Il lutto può essere paragonato a una ferita che va incontro ad un processo fisiologico di cicatrizzazione. Tale processo può complicarsi, rendendo prolungata e complessa la guarigione: la persona può percepirsi bloccata in interminabili rimuginazioni, sentirsi sopraffatta da sentimenti di nostalgia intensi e ricorrenti, sentimenti di incredulità e incapacità di accettare la perdita, per periodi che vanno ben oltre il normale arco di tempo dei due mesi successivi alla perdita.

Sono diversi i fattori che possono ostacolarci nel superare la perdita di una persona amata: aspetti insoddisfacenti, non sempre consapevoli, del rapporto con i nostri genitori, traumi o perdite pregresse, la percezione di uno scarso supporto da parte di chi ci circonda, le circostanze inaspettate e improvvise della perdita, il venir meno di un sostentamento economico.

 

Tutti questi fattori possono fare attribuire particolari significati alle perdite, a causa di credenze patogene inconsce che giungono a ostacolare il ritorno alle gioie della vita dopo i dolori del lutto.

La persona cara che ci viene a mancare, ad esempio, potrebbe essere colei intorno alla quale, consciamente o meno, abbiamo fatto ruotare la nostra vita.

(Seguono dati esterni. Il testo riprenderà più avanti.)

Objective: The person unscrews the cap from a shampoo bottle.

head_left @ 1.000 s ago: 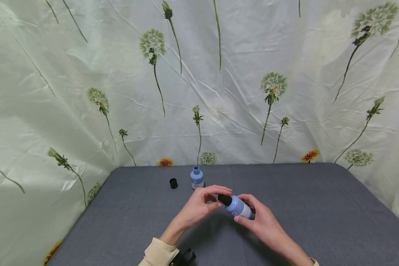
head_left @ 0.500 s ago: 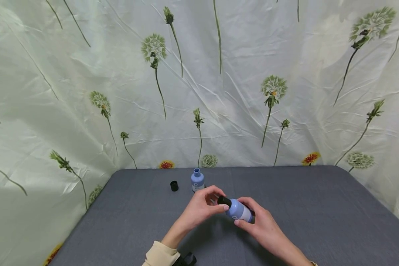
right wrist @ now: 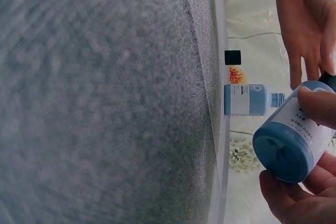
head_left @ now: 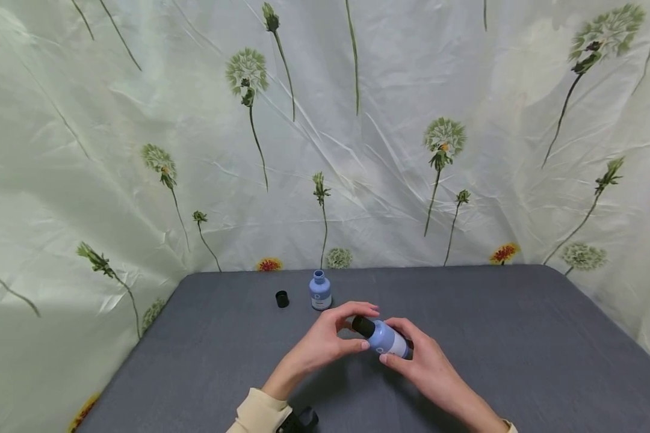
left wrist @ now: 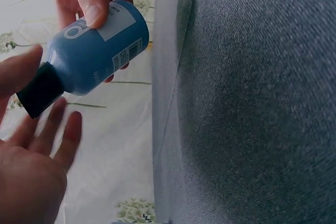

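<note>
A blue bottle (head_left: 386, 340) with a white label and a black cap (head_left: 363, 326) is held tilted above the table, cap end toward the left. My right hand (head_left: 430, 367) grips its body, thumb on the near side, as the right wrist view also shows. Around the cap is my left hand (head_left: 327, 340), its fingers extended and spread. In the left wrist view the left thumb (left wrist: 23, 69) lies by the cap and the fingers (left wrist: 68, 140) reach out below it; firm contact cannot be made out.
A second blue bottle (head_left: 320, 291), uncapped, stands upright near the table's back edge. Left of it lies a loose black cap (head_left: 282, 299). Grey cloth covers the table (head_left: 493, 325), and a flower-printed curtain (head_left: 390, 150) hangs behind.
Half a second ago the left fingers and thumb were closer round the cap; now they are spread wider. The right hand keeps its hold on the bottle.
</note>
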Demonstrator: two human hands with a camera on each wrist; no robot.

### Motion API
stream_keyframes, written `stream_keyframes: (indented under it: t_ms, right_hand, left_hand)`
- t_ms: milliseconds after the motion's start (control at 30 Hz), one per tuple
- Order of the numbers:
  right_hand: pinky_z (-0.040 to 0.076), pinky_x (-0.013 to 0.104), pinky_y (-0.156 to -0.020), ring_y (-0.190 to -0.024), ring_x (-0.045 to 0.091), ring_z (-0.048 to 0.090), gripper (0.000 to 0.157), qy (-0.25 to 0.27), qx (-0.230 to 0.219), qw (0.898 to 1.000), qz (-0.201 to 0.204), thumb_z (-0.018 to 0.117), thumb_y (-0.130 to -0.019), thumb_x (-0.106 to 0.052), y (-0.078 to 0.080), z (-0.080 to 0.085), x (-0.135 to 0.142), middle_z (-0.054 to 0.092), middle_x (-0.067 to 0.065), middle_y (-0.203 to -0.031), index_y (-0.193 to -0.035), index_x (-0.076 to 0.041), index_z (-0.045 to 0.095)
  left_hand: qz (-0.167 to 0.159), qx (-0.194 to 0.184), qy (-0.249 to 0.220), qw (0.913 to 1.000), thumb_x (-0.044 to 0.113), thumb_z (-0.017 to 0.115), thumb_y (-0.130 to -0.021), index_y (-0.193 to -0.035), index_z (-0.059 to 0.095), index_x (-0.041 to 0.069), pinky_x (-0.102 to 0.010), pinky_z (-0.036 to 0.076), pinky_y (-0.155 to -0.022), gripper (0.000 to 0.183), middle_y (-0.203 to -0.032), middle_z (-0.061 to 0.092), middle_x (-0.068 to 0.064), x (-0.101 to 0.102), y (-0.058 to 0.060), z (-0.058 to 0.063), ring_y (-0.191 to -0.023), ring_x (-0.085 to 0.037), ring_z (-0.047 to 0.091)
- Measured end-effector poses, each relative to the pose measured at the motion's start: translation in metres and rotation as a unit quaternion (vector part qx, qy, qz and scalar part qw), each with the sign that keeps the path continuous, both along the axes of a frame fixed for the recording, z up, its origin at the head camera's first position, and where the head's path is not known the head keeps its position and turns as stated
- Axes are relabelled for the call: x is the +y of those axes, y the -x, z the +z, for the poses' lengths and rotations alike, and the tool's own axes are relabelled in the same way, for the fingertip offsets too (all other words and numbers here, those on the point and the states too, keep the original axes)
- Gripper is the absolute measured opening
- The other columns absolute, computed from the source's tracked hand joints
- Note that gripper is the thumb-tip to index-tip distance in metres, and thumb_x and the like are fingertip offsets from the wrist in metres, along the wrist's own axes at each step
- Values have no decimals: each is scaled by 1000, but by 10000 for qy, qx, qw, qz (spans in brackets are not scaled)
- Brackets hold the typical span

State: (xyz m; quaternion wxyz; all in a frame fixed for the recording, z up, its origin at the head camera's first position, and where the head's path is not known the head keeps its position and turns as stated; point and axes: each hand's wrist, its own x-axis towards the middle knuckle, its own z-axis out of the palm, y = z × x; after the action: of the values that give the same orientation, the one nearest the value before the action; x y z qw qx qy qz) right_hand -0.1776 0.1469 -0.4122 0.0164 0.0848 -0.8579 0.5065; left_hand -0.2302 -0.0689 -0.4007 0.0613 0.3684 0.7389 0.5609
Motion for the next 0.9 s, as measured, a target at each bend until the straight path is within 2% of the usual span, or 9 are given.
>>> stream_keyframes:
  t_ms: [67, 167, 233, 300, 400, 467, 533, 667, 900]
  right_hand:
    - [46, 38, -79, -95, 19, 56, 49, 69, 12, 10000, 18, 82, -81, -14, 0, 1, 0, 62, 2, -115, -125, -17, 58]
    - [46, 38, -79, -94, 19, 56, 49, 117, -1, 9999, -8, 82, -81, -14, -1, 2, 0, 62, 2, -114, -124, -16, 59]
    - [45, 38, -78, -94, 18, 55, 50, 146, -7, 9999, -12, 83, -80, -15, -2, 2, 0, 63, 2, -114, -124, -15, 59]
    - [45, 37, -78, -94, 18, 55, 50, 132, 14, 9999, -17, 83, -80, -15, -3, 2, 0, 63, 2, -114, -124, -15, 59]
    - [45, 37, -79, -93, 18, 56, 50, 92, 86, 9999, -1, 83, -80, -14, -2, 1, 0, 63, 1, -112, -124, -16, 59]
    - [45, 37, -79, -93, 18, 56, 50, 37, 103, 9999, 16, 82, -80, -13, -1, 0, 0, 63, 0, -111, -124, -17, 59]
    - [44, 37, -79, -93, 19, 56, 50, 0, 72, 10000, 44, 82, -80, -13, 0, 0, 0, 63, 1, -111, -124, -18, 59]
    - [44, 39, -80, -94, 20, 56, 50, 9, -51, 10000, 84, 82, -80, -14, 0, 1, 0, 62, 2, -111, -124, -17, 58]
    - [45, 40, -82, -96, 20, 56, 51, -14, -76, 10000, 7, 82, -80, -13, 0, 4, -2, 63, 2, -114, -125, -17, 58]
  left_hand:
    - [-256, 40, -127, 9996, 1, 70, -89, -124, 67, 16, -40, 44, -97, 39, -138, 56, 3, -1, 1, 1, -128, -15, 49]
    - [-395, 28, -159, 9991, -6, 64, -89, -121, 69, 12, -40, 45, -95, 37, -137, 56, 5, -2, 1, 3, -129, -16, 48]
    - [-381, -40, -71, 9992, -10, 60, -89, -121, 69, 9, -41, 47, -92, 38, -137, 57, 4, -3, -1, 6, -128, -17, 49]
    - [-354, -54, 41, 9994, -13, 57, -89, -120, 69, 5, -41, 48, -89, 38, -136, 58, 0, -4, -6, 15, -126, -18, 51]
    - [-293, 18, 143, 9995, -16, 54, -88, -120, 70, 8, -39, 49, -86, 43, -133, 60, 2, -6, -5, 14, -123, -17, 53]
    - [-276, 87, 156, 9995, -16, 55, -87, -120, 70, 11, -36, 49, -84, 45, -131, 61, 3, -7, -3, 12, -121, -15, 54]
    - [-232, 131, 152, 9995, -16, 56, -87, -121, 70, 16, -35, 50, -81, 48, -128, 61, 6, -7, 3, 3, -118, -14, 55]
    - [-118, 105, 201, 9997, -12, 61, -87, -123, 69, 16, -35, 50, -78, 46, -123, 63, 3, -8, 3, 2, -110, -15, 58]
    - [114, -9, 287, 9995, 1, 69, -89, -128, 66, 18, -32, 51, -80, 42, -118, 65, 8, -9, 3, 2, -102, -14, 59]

Rimanere ancorati al proprio passato e ‘fedeli’ alla persona che abbiamo perduto può derivare dall'idea che il conseguimento di un obiettivo sano come quello di riaprirsi ad altre relazioni significative possa costituire, consciamente o meno, una colpa inaccettabile: sulla base delle credenze che abbiamo sviluppato su noi stessi a partire dalle nostre esperienze di vita, potremmo per esempio pensare che aprirci a nuove esperienze relazionali ci renderebbe sleali agli occhi della persona che è venuta a mancare e ai nostri stessi occhi.

 

A volte possono bastare pochi colloqui psicologici per chiarire il significato che la perdita della persona amata può aver assunto, trovare una disconferma dei propri timori e avviare un sano processo di cicatrizzazione in cui i ricordi possono essere trattenuti nel cuore, mentre torniamo ad abbracciare la vita.